Мне удалось сделать над собой насилие, я слушал, как мой спутник говорил серьёзные вещи и даже отвечал ему тем же тоном, хотя он стал мне столь противен, как какой-нибудь судья и я готов был выдать его убийцам Люжи. Я следовал за ним машинально, смиренно, как преданный пёс, ничего не понимая, что я делаю, находясь далеко от моих излюбленных людей и от моей стихии, ах! очень корректный и очень благоразумный!..
Можно предположить, что с этого момента, может быть, даже раньше этой несчастной прогулки в Тремоло, Паридаль сливал нас всех, Марболя, Вивэлуа и меня самого с этим бедным чиновником, имя которого он приводил в своём дневнике, но об этом я умалчиваю.

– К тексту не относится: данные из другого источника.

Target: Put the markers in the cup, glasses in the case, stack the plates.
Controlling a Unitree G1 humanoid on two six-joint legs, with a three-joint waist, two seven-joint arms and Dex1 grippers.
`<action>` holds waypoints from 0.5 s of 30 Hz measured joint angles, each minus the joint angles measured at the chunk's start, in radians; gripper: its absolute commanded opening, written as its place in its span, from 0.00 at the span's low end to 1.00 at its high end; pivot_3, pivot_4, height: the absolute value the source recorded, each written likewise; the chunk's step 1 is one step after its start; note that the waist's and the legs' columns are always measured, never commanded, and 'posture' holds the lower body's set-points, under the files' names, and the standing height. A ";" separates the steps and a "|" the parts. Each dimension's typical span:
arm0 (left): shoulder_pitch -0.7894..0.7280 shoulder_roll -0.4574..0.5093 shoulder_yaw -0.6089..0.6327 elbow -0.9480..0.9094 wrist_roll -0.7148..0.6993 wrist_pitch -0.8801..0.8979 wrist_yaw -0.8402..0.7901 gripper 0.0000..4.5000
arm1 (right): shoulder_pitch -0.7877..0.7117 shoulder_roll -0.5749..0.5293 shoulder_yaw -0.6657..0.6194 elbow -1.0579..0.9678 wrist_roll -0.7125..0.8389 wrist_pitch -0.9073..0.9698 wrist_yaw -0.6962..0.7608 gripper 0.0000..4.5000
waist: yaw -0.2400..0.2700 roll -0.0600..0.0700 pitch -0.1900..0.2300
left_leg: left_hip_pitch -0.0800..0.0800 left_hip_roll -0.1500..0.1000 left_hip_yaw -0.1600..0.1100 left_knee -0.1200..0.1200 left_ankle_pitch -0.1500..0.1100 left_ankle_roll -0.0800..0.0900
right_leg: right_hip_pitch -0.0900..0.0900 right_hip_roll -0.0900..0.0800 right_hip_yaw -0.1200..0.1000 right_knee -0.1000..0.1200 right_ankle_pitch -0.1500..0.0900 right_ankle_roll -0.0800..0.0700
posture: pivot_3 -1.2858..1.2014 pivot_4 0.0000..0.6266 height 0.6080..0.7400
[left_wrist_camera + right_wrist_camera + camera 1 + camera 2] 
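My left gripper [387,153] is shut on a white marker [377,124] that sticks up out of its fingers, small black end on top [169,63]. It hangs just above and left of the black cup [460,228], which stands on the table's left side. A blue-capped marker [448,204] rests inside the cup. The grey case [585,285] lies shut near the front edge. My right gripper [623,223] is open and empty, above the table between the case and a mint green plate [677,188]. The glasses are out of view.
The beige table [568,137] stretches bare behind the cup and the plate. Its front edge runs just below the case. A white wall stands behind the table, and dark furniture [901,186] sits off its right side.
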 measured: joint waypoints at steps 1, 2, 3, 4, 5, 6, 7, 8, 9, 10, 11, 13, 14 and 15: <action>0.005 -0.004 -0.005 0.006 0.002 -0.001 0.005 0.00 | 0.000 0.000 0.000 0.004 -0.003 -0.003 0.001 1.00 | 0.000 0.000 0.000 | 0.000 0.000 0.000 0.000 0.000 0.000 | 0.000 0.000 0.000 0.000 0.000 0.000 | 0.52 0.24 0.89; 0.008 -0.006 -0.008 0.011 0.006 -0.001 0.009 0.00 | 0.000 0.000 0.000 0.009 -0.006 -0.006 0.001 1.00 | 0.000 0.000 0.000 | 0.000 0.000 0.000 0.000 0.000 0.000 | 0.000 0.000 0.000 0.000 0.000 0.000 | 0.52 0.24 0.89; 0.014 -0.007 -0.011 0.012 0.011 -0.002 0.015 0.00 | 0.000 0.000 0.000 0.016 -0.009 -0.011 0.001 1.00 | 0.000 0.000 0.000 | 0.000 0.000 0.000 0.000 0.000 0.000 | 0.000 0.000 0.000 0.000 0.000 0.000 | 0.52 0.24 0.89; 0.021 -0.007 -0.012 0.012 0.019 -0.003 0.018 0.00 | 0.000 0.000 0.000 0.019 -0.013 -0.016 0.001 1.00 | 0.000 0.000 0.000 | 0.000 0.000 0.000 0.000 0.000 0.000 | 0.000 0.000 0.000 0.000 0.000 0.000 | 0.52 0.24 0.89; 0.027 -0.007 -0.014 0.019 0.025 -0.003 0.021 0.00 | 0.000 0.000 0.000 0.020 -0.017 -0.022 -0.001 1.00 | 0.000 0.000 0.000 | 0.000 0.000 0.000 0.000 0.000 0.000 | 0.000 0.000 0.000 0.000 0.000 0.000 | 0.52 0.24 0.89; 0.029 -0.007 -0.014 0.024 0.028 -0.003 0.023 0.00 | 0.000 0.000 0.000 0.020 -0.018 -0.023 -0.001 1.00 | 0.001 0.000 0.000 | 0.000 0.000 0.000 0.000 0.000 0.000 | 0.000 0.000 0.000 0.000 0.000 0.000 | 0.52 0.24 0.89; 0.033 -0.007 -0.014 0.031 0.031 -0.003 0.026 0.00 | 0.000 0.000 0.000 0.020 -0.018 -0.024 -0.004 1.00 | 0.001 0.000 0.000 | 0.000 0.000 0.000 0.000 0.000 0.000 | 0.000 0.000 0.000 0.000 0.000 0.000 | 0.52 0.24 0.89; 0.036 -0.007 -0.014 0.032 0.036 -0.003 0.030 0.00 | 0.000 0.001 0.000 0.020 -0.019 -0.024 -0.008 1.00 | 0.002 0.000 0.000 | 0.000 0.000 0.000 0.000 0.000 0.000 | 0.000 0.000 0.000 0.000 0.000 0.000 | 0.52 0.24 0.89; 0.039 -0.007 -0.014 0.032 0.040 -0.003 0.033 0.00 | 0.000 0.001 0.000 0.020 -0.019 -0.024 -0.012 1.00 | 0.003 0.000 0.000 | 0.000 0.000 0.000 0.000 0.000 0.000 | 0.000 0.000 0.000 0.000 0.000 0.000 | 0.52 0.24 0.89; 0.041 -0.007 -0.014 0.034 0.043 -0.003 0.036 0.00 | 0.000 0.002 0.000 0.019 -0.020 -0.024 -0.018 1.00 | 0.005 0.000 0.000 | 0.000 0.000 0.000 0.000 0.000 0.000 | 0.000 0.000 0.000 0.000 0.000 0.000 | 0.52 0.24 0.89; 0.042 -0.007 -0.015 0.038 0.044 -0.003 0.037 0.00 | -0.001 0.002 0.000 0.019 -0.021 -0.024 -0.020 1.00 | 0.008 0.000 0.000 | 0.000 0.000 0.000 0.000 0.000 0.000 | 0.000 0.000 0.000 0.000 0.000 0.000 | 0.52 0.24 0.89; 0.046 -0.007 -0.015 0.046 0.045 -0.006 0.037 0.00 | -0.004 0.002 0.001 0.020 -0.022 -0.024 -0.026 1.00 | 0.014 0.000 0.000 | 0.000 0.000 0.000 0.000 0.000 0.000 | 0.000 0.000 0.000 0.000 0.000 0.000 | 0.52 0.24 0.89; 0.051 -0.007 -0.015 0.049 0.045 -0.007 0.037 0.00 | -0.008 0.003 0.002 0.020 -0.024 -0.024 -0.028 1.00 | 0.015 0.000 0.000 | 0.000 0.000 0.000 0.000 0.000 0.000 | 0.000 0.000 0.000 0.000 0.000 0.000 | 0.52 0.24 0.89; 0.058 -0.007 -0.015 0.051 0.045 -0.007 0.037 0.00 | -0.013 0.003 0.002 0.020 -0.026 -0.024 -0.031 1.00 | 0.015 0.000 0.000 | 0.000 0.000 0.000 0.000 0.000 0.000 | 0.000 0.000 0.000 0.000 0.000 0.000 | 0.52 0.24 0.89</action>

Разумеется, наш увлекающийся друг должен был много раз, находясь с нами, отдаваться комментариям, сходным с теми, которыми он осмеивал мнения этого славного человека, полного здравого смысла. Он становился всё более и более раздражительным и задорным, и не выносил никакого противоречия. Я представляю себе его стоящим, жестикулирующим, почти плачущим от бешенства, с как бы рыдающим голосом, с искажённым лицом. Его душевное состояние объяснялось смертью и исчезновением его «друзей» из Брюсселя, о которых он никогда не говорил. Посещение исправительного заведения в Кампине, где он, разумеется, надеялся встретить Иефа, Кассизма и Зволю, усилило его чрезмерную чувствительность. Я переписываю часть описания этого спуска в социальный ад, о котором он рассказывал в своём дневнике наряду с живым спором по этому вопросу между Марболем и им самим.

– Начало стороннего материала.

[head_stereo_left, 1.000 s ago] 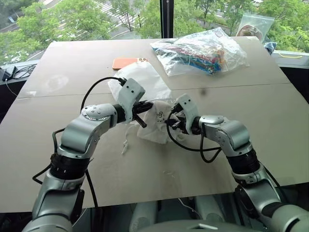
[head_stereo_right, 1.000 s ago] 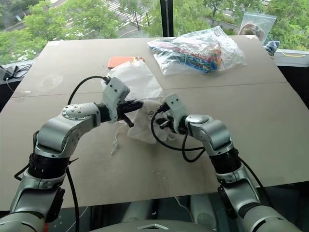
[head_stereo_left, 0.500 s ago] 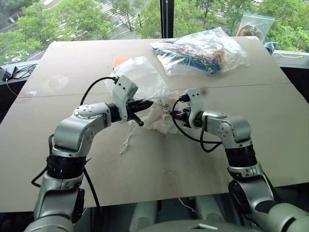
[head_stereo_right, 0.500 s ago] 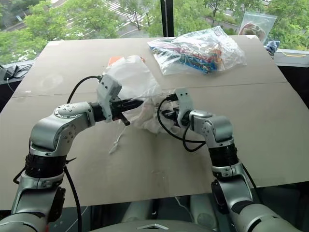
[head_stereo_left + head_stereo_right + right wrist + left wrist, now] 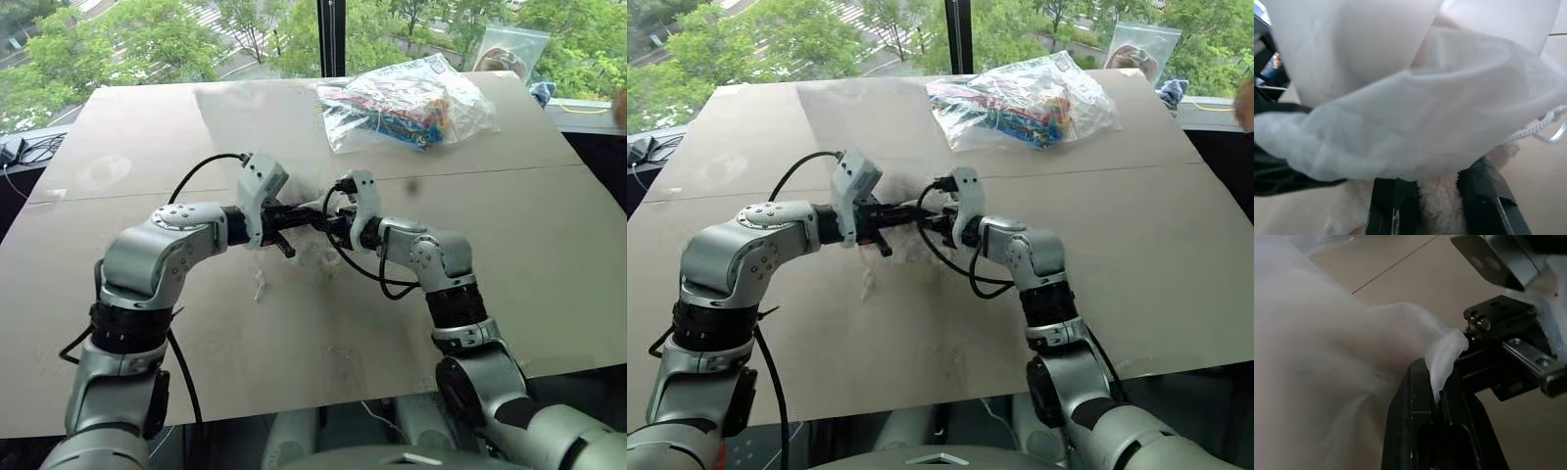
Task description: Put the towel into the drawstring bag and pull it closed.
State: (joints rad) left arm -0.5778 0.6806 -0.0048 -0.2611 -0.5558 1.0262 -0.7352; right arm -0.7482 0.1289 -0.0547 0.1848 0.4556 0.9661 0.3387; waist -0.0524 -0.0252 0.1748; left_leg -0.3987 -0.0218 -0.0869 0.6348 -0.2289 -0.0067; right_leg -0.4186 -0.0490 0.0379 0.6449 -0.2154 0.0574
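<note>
White, thin, semi-translucent fabric drawstring bag (image 5: 1327, 357) hangs raised over the middle of the tan table (image 5: 549, 255), stretched between the two grippers, which nearly meet tip to tip.

Left gripper (image 5: 1437, 382): black fingers pressed together, clamped on a bunched fold of the bag's rim.

Right gripper (image 5: 1437, 196): fingers set slightly apart with the fluffy off-white towel (image 5: 1442, 203) pinched between them. Bag fabric drapes over and in front of this gripper; whether the towel's far end is already past the rim cannot be told.

Key relation: the towel sits at the right fingertips, just beside the left fingertips, and the bag's body falls to the left-arm side and toward the window. Judgement: the bag's mouth lies directly ahead of the right gripper, so the right hand is the one placed to feed the towel in, with the left acting as anchor on the rim.

White cord drawstring (image 5: 1540, 128) loops free beside the bag, not held by either gripper; closing is not yet started.

Clear plastic bag of colourful items (image 5: 407, 103) lies well apart, at the far side of the table.
</note>
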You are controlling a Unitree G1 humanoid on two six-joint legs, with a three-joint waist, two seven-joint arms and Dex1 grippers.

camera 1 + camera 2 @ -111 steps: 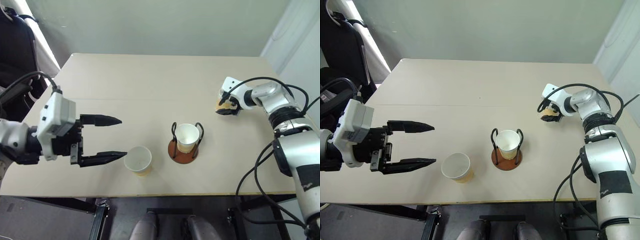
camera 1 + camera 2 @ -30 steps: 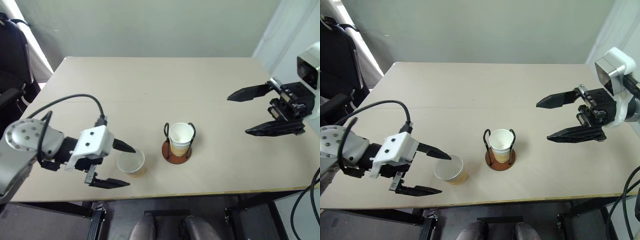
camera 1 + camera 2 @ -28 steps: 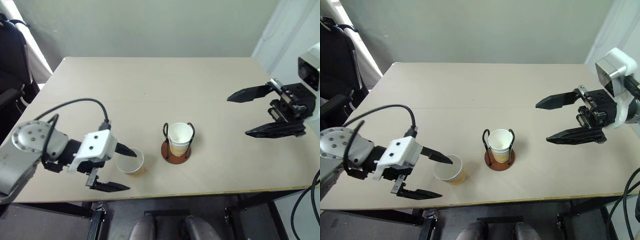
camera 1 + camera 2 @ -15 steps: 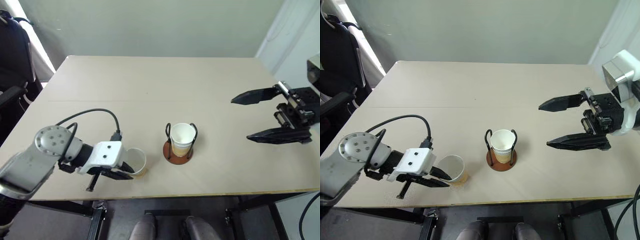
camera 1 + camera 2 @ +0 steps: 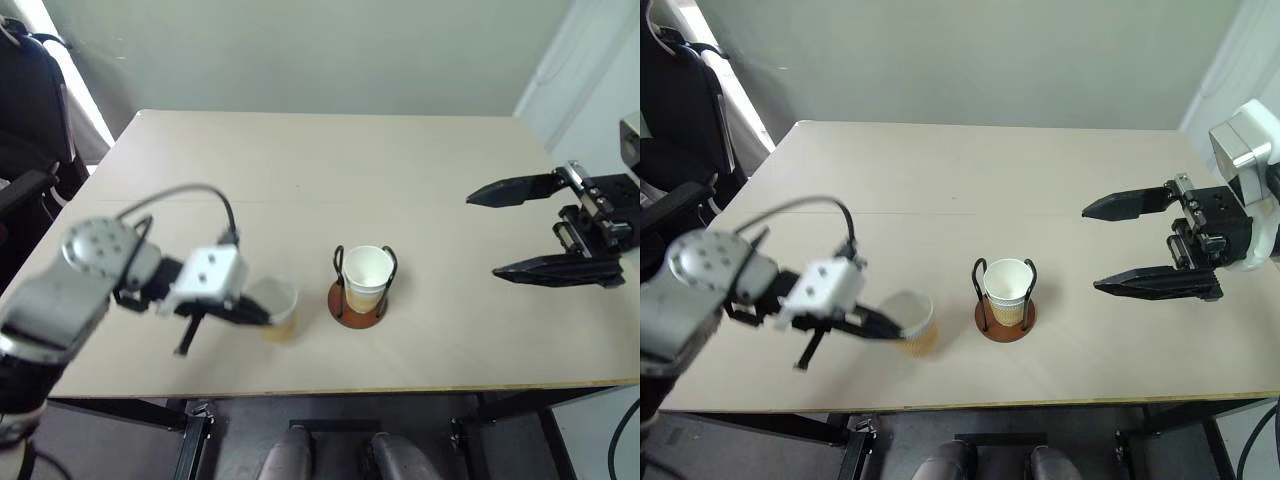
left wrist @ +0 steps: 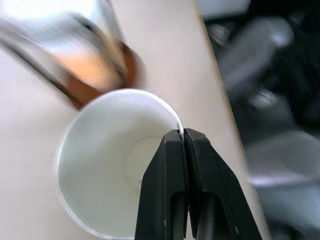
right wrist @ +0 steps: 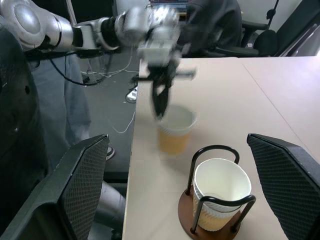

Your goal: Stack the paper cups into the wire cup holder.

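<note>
On the beige rectangular worktop [image 5: 400, 180], the right tool [image 5: 520, 232] is held spread wide and empty. The black-wire, brown-based cup holder [image 5: 360, 298] is seen with white-rimmed cups nested inside; beside it, a tan ribbed paper cup [image 5: 276, 309] is pinched at the rim by the closed left tool [image 5: 262, 315]

Your left arm [image 5: 70, 290] is silver-grey, with a round joint cap ringed by small screw holes and a black cable looping over it to a white wrist block. Both grippers carry long, tapering black fingers [image 5: 1140, 205]; the right gripper [image 5: 1140, 243] has a white housing.
</note>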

В Меркспласе меня ждало самое сильное впечатление в одной мастерской, где рядами от двадцати до тридцати рабочих, живших в колонии, запряжённых в огромное колесо, приводят в движение жёрнов мельницы и мелят сами хлеб, предназначенный для их еды.

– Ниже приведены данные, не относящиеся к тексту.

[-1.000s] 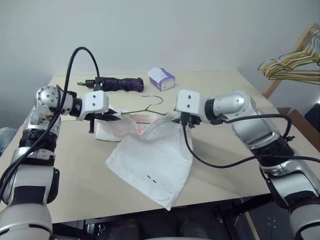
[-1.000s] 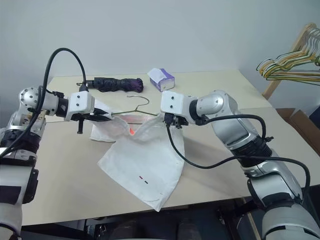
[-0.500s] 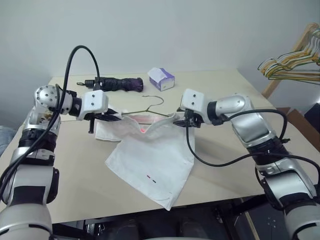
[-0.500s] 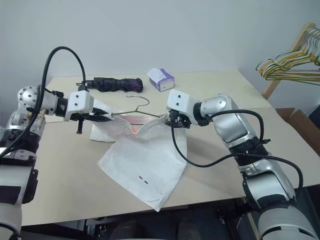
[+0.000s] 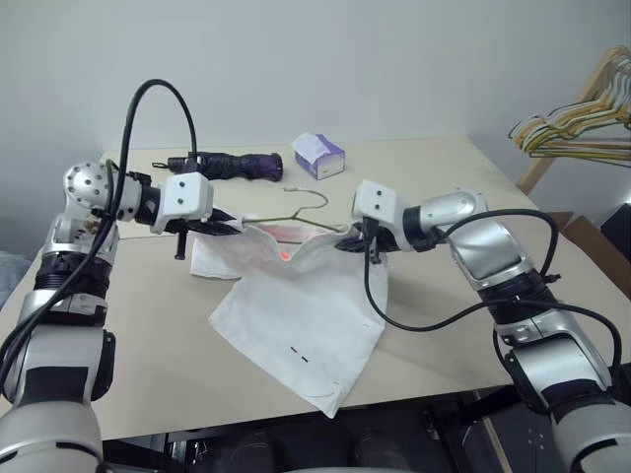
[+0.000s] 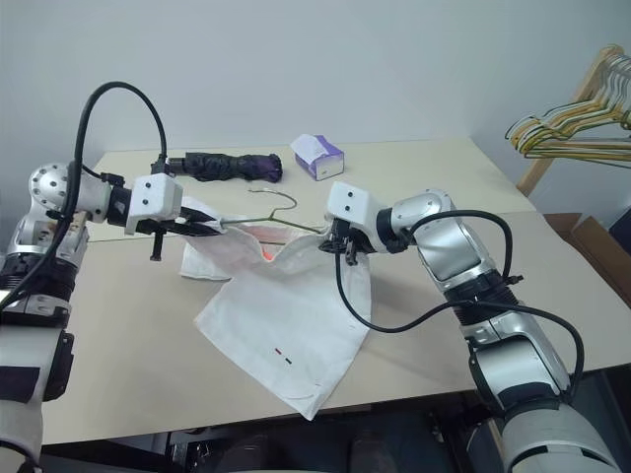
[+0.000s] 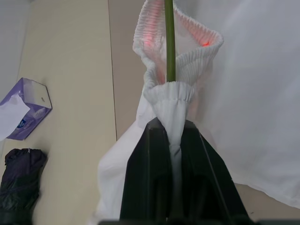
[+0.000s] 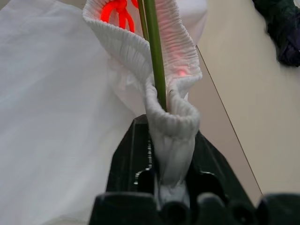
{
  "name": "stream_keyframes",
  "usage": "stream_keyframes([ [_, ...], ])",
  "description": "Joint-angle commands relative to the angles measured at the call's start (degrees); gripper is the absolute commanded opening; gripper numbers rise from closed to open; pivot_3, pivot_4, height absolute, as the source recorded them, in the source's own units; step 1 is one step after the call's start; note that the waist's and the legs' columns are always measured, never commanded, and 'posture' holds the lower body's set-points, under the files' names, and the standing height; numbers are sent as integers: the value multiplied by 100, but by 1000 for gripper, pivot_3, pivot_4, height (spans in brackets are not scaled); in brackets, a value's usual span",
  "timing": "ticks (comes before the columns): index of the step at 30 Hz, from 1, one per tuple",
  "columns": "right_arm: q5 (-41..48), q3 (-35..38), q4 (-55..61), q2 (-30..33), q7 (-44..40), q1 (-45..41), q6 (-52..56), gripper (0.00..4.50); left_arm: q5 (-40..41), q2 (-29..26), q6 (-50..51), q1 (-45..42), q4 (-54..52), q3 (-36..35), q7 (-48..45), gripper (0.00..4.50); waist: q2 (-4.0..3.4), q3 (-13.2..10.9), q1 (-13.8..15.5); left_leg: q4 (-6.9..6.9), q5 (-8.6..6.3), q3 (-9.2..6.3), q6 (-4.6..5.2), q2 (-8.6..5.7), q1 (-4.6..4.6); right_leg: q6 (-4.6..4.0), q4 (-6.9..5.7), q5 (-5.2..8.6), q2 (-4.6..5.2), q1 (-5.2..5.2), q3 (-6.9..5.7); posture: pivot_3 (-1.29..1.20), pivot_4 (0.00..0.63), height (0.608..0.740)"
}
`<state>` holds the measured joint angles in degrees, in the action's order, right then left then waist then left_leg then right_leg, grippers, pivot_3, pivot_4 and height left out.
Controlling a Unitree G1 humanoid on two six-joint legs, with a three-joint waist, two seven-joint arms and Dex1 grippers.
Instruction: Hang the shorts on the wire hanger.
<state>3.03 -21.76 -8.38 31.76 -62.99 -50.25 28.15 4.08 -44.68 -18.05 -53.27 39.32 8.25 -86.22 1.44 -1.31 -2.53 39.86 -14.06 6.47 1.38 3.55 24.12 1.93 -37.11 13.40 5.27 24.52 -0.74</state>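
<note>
The white shorts [image 5: 296,325] hang by their gathered waistband between my two grippers, and their lower part lies on the table [image 5: 148,345]. The wire hanger [image 5: 311,202] runs inside the waistband, its hook sticking up behind the cloth. My left gripper [image 5: 232,225] is shut on the waistband's left end, where the green wire [image 7: 169,42] comes out of the bunched cloth [image 7: 168,101]. My right gripper [image 5: 355,239] is shut on the right end, with cloth [image 8: 171,126] pinched between its fingers beside the wire [image 8: 153,51].
A folded dark purple umbrella [image 5: 232,165] and a white-purple tissue box [image 5: 318,155] lie at the back of the table. A bunch of yellow, green and white hangers [image 5: 577,123] hangs on a wooden rack at the far right, off the table.
My right gripper has shut on the right end of the waistband and its wrist has rolled. The left gripper keeps its hold in about the same place.
</note>
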Motion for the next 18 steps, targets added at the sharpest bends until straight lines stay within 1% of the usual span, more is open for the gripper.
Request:
stream_keyframes([
  [1, -28, 170, 74, 15, 64, -91, -10, 18, 152, -32, 43, -126, -5, -188, 6, 1254, 0, 0, -3, 0, 0, 0, 0, 0, 0, 0, 0, 0, 0, 0, 0, -13, 0, 740],
  [8, 24, 324, 290, 53, 240, 47, 296, 18, 151, 152, -147, -362, 448, -238, 119, 3647, 0, 0, -4, 2, 0, 0, 0, -1, 1, 0, 1, 0, 1, 0, -1, -43, 0, 740],
  [10, 56, 383, 391, 89, 297, 119, 407, 18, 182, 177, -210, -424, 521, -280, 138, 4280, 0, 0, -8, 2, 0, 0, 0, -1, 2, 0, 2, 0, 1, 0, -2, -50, 0, 740],
  [11, 72, 425, 457, 112, 347, 172, 515, 18, 199, 181, -244, -472, 571, -334, 219, 4498, 0, 0, -12, 1, 0, 0, 0, -1, 2, 0, 2, 0, 1, 0, -1, -58, 0, 740],
  [13, 108, 514, 645, 205, 409, 335, 710, 18, 287, 169, -229, -578, 666, -514, 420, 4500, 0, 0, -26, 1, 0, 0, 0, -1, 2, 0, 2, 0, 1, 0, -1, -73, 0, 740],
  [16, 203, 806, 1078, 376, 654, 659, 1355, 18, 488, 125, -84, -669, 765, -882, 758, 4500, 0, 0, -41, 2, 0, -1, 0, 0, 2, 0, 2, 0, 1, 0, -2, -93, 0, 740],
  [18, 219, 1115, 1440, 488, 968, 891, 2059, 18, 673, 160, 43, -602, 729, -1125, 944, 4500, 0, 0, -60, 2, 0, -1, 0, -1, 2, 0, 2, 0, 3, 0, -1, -119, 0, 740],
])
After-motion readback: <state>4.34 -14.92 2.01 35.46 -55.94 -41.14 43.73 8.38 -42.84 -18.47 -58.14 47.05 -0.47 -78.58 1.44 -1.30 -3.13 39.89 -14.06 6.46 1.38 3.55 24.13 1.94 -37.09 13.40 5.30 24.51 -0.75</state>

Когда мне удалось, наконец, довольно ясно различить лица в этом полумраке мрачного и низкого помещения, насыщенного потом и громкими вздохами, мучительными криками, директор обратил моё внимание на двух питомцев заведения. Их звали Апполь и Брускар; они подавали пример такой дружбы, которая встречалась только у греков. Брускар был крепкий брюнет, живая улыбка которого, при повороте жёрнова, показалась мне скорей печальной. Другой Апполь, блондин смотрел на него с каким-то тревожным поклонением, не теряя из вида ни одного движения сильного молодца. Я узнал, что тот принимал на себя всю тяжёлую работу этого худого человека и оставлял ему заработанную плату, т. е. несколько фиктивных грошей, при помощи которых заключённые пользуются некоторыми удовольствиями: покупают табак, фрукты, пиво и молочные продукты…
– Разве это не странно и не оскорбительно для честных людей, заметил мне директор, что эти негодяи подают подобный пример преданности? Сколько раз я присутствовал при их состязаниях в великодушии, которые могли бы тронуть меня до слёз, если б я не знал пороков моих героев. Мать не заботится больше о своём больном ребёнке, чем этот здоровый негодяй ухаживает за своим несчастным любимцем. Увы! Почему они не объединяются для хорошего дела так же, как для дурного? Надо заметить, что если у эллинов друзья соперничали в проявлении гражданственности и храбрости по отношению к своей отчизне или обществу, если они падали вместе в борьбе, или если они рисковали своей жизнью, чтобы убить тирана их города, эти негодяи скрепляют менее почётное соглашение и они выйдут отсюда только с целью соперничать в преступных делах и отдаваться взаимно ещё худшим вероломствам!
В эту минуту я считал смотрителя заключённых, наделённым чертами «честного человека», и как легенда рассказывает о Дионисии Сиракузском, мне хотелось вернуться назад, познакомиться с этими неразлучными друзьями и просить их, по примеру тирана, в конце знаменитой баллады Шиллера, принять меня третьим в братский союз этих Дамона и Фитиаса исправительного заведения.
– Час от часу не легче! воскликнул художник Марболь. Какая неуместная симпатия! Если благородный поэт послушался бы тебя, он должен был бы быть польщённым близостью, которую ты устанавливаешь между его героями и твоими бездельниками… Послушай, ты нам рассказываешь роман, что ли? В таком случае надо оговорить это… В самом деле, почему ты не пишешь такого произведения? Это было бы нечто оригинальное и ещё не появлявшееся в печати! Ты наделил бы этими выдумками созданное тобою лицо… Произведение разошлось бы, как известная выходка, немного рискованный каприз художественной фантазии!